[Collected data entries]
----------

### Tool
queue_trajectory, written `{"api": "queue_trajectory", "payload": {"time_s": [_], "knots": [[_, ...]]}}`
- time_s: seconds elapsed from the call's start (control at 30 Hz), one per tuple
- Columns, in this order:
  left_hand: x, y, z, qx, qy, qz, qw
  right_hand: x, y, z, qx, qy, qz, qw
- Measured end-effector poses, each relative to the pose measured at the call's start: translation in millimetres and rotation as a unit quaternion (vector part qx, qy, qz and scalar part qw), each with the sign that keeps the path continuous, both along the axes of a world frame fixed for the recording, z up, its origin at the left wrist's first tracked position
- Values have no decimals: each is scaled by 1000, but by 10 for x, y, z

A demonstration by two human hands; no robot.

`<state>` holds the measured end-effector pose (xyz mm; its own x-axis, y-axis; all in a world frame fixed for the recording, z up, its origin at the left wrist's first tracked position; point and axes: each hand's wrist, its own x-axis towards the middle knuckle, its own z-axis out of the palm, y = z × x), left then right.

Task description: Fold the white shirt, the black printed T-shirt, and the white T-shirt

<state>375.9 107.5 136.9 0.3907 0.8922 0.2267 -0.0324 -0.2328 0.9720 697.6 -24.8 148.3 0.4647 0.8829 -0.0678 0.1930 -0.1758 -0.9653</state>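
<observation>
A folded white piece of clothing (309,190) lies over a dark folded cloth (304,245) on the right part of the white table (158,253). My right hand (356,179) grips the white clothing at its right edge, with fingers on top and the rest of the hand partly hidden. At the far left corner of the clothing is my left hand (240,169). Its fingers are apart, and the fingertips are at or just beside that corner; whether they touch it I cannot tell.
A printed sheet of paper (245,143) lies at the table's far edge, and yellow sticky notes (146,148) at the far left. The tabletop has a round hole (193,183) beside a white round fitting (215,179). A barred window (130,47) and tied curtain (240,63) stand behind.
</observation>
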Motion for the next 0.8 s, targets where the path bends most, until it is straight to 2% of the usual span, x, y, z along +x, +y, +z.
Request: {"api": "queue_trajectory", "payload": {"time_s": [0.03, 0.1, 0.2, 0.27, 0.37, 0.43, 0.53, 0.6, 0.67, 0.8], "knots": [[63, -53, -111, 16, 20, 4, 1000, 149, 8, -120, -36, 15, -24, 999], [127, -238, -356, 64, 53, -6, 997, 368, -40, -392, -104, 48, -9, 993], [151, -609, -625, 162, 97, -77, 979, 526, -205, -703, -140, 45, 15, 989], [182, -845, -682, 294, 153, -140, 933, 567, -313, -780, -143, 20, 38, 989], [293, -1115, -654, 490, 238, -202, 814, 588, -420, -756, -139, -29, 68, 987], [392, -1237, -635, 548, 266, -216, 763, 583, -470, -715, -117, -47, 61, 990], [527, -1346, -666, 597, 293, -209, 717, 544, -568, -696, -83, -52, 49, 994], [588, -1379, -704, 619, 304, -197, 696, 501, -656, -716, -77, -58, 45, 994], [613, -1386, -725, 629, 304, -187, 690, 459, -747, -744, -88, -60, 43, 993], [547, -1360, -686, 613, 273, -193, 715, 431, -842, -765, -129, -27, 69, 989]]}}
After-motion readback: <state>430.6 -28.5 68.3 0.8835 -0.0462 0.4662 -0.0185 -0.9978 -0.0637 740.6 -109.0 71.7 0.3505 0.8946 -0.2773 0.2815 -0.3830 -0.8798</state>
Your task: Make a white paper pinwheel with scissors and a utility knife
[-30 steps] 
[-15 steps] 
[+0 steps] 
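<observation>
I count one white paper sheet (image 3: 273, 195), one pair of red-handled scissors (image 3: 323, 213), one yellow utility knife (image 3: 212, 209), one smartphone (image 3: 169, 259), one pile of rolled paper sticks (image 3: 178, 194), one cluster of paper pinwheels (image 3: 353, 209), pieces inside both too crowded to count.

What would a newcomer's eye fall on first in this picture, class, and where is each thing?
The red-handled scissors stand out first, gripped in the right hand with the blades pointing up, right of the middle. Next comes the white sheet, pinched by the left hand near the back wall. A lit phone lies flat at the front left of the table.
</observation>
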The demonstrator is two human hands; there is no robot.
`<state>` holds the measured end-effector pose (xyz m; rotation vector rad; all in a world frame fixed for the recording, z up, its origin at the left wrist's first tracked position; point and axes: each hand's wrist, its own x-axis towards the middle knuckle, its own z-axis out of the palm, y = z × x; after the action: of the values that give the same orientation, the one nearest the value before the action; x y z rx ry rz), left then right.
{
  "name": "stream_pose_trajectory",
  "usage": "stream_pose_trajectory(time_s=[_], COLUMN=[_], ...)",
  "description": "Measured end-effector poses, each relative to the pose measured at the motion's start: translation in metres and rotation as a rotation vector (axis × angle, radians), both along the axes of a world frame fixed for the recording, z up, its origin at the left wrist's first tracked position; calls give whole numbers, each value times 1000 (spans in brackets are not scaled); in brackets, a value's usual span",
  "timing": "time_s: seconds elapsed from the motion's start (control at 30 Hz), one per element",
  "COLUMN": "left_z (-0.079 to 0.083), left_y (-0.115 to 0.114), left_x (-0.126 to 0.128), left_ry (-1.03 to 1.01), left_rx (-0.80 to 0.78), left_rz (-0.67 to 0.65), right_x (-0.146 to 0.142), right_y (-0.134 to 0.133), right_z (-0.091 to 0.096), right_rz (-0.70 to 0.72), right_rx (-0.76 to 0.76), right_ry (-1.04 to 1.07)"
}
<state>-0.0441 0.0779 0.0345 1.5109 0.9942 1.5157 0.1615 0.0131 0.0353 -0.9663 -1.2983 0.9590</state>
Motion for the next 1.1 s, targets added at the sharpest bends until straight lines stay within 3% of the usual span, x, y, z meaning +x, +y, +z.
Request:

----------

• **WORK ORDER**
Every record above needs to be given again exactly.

• **FINISHED TASK**
### Tool
queue_trajectory, written `{"api": "queue_trajectory", "payload": {"time_s": [_], "knots": [[_, ...]]}}`
- time_s: seconds elapsed from the call's start (control at 30 Hz), one per tuple
- Columns, in this order:
  left_hand: x, y, z, qx, qy, qz, qw
  right_hand: x, y, z, qx, qy, qz, qw
- Measured end-effector poses, each relative to the pose measured at the call's start: translation in millimetres and rotation as a unit quaternion (vector part qx, qy, qz and scalar part qw), each with the sign that keeps the path continuous, both along the axes of a world frame fixed for the recording, z up, its origin at the left wrist's first tracked position
- Values have no decimals: each is scaled by 1000, but by 10 for x, y, z

A demonstration by two human hands; no robot.

`<state>` holds the measured end-effector pose (xyz mm; its own x-axis, y-axis; all in a world frame fixed for the recording, z up, its origin at the left wrist's first tracked position; point and axes: each hand's wrist, its own x-axis towards the middle knuckle, its own z-axis out of the palm, y = z × x), left then right.

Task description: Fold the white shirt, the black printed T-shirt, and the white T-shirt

<state>375.9 107.5 136.9 0.3907 0.8922 0.2267 -0.0324 -0.2328 0.9720 697.6 -24.8 148.3 0.4647 0.8829 -0.0678 0.1930 -0.1758 -0.9653</state>
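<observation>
A folded white piece of clothing (309,190) lies over a dark folded cloth (304,245) on the right part of the white table (158,253). My right hand (356,179) grips the white clothing at its right edge, with fingers on top and the rest of the hand partly hidden. At the far left corner of the clothing is my left hand (240,169). Its fingers are apart, and the fingertips are at or just beside that corner; whether they touch it I cannot tell.
A printed sheet of paper (245,143) lies at the table's far edge, and yellow sticky notes (146,148) at the far left. The tabletop has a round hole (193,183) beside a white round fitting (215,179). A barred window (130,47) and tied curtain (240,63) stand behind.
</observation>
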Motion for the next 0.8 s, targets where the path bends most, until it is straight to 2% of the usual span, x, y, z along +x, +y, +z.
Request: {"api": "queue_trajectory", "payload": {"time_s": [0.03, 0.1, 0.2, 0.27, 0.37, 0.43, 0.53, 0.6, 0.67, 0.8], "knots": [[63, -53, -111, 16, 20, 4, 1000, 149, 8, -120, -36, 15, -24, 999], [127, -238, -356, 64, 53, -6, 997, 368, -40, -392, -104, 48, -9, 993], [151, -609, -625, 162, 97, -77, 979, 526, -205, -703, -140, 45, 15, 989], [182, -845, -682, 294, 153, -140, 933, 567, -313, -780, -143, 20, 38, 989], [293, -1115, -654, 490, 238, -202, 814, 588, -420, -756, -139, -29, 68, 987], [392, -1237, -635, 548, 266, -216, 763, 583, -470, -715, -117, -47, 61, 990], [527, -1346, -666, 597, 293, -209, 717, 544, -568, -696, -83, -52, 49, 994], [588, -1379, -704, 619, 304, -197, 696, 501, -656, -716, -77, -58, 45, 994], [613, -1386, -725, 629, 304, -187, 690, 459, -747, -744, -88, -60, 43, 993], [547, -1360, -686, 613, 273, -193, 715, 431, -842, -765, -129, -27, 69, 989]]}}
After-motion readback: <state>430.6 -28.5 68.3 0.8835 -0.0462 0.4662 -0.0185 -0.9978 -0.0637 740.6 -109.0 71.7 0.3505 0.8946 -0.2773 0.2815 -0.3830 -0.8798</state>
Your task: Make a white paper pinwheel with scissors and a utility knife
[-30 steps] 
[-15 steps] 
[+0 steps] 
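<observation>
I count one white paper sheet (image 3: 273, 195), one pair of red-handled scissors (image 3: 323, 213), one yellow utility knife (image 3: 212, 209), one smartphone (image 3: 169, 259), one pile of rolled paper sticks (image 3: 178, 194), one cluster of paper pinwheels (image 3: 353, 209), pieces inside both too crowded to count.

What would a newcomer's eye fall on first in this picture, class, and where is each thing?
The red-handled scissors stand out first, gripped in the right hand with the blades pointing up, right of the middle. Next comes the white sheet, pinched by the left hand near the back wall. A lit phone lies flat at the front left of the table.
</observation>
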The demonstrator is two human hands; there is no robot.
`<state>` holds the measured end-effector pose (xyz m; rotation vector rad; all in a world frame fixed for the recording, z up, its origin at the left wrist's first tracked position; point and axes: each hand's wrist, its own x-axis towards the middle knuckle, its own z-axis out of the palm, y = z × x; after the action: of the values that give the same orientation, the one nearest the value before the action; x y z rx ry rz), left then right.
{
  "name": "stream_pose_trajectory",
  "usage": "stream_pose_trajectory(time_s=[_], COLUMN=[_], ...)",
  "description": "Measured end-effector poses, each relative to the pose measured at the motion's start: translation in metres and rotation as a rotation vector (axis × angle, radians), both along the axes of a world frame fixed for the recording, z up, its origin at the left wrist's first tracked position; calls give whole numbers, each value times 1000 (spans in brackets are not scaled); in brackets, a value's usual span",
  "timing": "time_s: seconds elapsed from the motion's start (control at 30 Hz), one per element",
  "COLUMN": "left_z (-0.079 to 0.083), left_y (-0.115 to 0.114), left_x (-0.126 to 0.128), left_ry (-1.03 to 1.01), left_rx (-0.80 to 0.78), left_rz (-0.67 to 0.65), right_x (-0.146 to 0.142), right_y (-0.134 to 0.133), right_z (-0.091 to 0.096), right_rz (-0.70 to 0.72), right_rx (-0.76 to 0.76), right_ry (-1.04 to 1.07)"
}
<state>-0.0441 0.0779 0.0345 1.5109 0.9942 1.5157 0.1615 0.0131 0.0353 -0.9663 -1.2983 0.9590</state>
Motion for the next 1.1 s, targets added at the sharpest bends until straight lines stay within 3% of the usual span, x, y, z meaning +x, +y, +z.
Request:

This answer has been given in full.